3. Em vez da ida às lojas, comprar a partir do sofá?
Fechados em casa, os portugueses entraram no mundo das compras online. “As vendas nos supermercados online mantiveram crescimentos muito elevados, subindo 110% na semana entre 6 e 12 de Abril e aumentando 128% em novos lares”, segundo relatório divulgado pela Nielsen.
Dados da plataforma SIBS Analytics revelam que na semana de 18 a 24 de Maio, os sectores de entrega de comida e take-away, entretenimento, cultura e subscrições, comércio alimentar e retalho, farmácias e parafarmácias, perfumaria e cosmética, jogos e brinquedos e decoração e artigos para o lar, representaram menos de metade das compras online feitas pelos portugueses, pela primeira vez desde que foi decretado o estado de emergência.
Isto forçou os negócios com lojas físicas a adaptarem-se e diversificar os canais de venda durante a pandemia. Os serviços de entregas como a Glovo ou a Uber Eats que antes se limitavam às refeições, abriram as aplicações a entregas de outros produtos.
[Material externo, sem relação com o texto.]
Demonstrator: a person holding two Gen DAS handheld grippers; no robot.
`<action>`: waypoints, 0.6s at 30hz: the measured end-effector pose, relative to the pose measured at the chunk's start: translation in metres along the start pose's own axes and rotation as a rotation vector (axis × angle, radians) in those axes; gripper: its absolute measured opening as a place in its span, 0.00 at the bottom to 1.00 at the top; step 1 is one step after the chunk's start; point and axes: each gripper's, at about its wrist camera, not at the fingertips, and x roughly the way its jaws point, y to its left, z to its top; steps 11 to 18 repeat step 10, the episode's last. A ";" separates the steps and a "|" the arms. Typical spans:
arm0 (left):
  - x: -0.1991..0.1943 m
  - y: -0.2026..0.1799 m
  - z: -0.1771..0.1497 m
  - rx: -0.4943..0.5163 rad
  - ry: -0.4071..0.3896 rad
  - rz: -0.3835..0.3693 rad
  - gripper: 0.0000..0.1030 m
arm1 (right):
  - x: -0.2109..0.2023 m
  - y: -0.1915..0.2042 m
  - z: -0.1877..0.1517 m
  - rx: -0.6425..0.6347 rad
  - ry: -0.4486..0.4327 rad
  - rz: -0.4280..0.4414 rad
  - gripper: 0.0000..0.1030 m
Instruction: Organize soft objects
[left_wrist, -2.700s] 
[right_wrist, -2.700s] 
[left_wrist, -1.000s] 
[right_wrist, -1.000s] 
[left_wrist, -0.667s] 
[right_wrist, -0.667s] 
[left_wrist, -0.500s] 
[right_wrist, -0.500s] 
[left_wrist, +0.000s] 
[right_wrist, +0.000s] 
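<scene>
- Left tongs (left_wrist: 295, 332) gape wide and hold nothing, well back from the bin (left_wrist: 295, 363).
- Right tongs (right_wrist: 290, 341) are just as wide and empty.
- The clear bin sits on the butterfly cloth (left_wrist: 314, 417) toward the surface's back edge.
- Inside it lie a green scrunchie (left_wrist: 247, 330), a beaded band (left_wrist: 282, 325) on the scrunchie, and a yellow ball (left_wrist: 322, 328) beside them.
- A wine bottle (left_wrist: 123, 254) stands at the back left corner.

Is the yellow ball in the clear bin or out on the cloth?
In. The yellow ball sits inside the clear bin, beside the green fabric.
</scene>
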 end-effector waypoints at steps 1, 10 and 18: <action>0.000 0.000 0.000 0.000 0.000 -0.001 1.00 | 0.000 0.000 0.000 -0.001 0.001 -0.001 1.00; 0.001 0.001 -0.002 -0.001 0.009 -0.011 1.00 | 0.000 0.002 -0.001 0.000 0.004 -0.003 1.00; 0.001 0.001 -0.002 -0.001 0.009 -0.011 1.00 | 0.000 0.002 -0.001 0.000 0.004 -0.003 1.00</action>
As redes sociais foram uma grande aposta por parte das marcas, que procuraram manter os clientes ligados através de promoções e concursos. A Sephora foi mais longe e criou uma aplicação para smartphones que para além de ter o serviço de compras online, dava a conhecer as novidades e as críticas aos produtos.
Evitar tocar em dinheiro também foi algo que os cuidados com a pandemia trouxeram aos hábitos dos portugueses. Muitos supermercados, restaurantes e outros serviços já ofereciam a opção de pagar com cartão, online ou através de aplicações móveis. Agora, estes meios de pagamento podem vir a ser incorporados em comércios que ainda não os disponibilizavam, aumentando assim os pagamentos digitais.